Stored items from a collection
╔══

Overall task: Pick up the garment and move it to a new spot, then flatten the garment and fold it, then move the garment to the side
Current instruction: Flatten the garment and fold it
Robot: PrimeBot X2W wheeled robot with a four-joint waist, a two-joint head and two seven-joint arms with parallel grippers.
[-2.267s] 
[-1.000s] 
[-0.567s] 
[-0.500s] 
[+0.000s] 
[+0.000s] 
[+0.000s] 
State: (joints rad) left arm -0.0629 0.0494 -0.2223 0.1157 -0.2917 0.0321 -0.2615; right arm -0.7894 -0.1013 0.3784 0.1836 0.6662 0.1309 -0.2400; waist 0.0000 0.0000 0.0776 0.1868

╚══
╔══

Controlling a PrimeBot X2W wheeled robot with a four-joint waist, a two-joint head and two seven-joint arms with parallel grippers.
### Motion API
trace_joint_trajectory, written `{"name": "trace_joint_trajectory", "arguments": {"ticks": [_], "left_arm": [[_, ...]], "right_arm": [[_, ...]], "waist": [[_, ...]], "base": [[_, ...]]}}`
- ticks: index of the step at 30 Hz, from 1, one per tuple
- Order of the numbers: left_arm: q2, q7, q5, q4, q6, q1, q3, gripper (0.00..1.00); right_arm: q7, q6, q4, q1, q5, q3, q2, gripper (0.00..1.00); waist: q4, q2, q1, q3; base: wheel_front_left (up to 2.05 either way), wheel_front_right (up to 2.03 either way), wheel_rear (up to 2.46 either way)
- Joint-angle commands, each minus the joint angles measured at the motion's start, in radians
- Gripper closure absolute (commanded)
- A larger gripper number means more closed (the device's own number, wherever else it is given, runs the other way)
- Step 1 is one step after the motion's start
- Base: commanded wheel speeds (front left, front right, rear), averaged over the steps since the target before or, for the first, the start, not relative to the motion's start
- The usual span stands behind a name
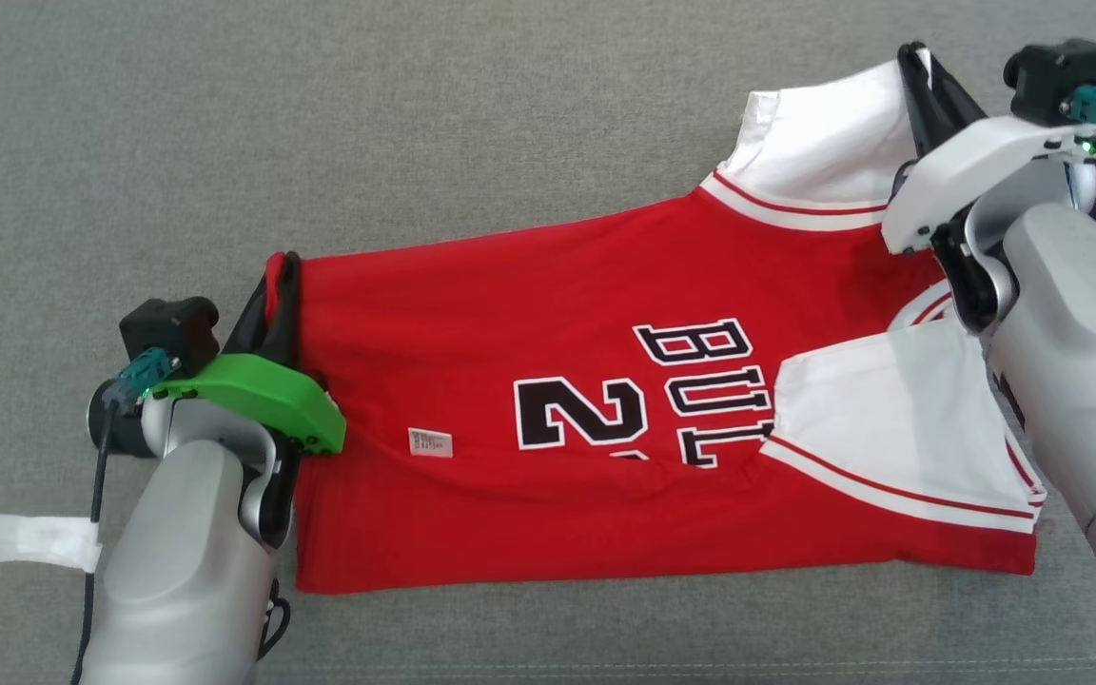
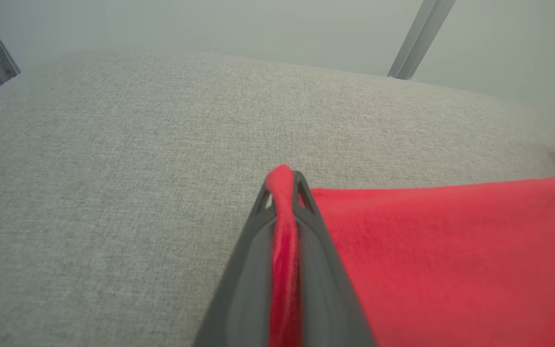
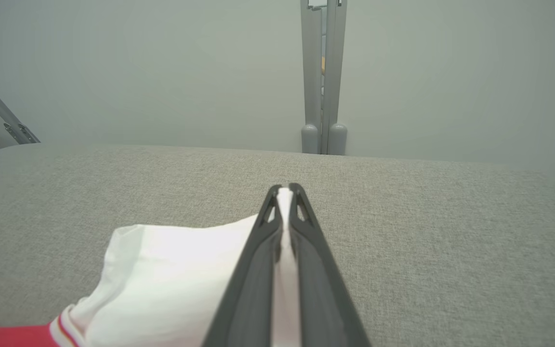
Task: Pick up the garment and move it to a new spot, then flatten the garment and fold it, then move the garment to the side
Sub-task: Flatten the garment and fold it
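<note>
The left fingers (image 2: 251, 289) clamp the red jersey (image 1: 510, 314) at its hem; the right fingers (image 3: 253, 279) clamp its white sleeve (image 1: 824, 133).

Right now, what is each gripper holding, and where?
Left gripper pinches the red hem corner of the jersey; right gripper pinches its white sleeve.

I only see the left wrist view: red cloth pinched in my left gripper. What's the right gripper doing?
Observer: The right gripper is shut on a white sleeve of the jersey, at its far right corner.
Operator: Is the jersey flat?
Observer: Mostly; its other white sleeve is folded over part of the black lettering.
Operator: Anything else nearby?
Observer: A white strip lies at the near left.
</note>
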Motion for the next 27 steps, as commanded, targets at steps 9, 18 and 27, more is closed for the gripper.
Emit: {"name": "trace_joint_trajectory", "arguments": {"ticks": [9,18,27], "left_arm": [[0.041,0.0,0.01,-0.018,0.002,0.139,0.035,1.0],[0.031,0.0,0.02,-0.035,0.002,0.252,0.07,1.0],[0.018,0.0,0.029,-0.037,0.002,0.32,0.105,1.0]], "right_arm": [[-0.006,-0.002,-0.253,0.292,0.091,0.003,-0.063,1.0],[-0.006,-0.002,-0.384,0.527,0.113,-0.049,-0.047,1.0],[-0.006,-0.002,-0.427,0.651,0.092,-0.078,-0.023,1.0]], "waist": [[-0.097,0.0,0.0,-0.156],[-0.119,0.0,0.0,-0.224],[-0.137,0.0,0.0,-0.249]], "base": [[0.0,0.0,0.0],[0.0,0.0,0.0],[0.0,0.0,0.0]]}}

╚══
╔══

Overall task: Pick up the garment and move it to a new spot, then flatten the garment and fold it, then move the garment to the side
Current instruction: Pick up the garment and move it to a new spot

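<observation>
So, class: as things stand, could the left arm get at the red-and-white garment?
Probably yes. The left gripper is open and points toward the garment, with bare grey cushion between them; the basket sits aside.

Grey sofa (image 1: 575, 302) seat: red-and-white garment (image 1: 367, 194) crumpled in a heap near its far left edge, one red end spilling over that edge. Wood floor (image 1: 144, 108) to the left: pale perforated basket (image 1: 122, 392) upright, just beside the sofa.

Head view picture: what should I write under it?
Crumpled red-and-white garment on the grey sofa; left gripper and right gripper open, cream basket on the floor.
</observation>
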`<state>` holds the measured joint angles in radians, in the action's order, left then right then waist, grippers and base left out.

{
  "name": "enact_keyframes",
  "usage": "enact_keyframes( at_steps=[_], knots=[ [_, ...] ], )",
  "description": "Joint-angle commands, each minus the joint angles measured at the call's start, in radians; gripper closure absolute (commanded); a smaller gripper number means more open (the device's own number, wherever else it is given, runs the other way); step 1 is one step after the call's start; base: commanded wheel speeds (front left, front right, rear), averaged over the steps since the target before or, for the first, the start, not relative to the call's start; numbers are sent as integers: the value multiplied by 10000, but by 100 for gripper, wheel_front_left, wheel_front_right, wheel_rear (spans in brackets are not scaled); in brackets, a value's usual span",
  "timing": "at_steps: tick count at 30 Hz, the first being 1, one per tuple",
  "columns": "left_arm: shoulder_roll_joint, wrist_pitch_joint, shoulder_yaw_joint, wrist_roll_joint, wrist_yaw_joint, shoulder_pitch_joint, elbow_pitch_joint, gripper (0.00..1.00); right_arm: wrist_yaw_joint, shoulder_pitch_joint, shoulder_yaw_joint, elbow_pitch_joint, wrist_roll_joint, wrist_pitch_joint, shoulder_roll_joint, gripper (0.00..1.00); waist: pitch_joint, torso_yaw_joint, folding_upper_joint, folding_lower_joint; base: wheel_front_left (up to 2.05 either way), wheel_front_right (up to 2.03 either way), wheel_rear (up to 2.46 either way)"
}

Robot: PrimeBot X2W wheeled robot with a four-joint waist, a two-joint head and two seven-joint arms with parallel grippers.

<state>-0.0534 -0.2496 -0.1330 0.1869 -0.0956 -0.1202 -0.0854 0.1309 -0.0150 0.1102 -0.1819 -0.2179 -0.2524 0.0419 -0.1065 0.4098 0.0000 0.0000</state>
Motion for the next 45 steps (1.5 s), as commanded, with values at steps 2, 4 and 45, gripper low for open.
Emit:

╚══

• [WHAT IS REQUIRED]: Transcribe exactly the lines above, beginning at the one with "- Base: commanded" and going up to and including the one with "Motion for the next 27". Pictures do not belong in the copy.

• [ANSWER TO THE EXERCISE]:
- Base: commanded wheel speeds (front left, front right, rear), averaged over the steps since the target before or, for the first, the start, not relative to the motion's start
- The usual span stands behind a name
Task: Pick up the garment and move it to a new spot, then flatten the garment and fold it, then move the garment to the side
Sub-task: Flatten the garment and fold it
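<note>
The left fingers (image 2: 251, 289) clamp the red jersey (image 1: 510, 314) at its hem; the right fingers (image 3: 253, 279) clamp its white sleeve (image 1: 824, 133).

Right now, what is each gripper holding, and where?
Left gripper pinches the red hem corner of the jersey; right gripper pinches its white sleeve.

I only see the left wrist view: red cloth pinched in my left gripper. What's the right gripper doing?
Observer: The right gripper is shut on a white sleeve of the jersey, at its far right corner.
Operator: Is the jersey flat?
Observer: Mostly; its other white sleeve is folded over part of the black lettering.
Operator: Anything else nearby?
Observer: A white strip lies at the near left.
</note>
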Motion for the next 27 steps, as commanded, targets at steps 9, 18 and 27, more is closed for the gripper.

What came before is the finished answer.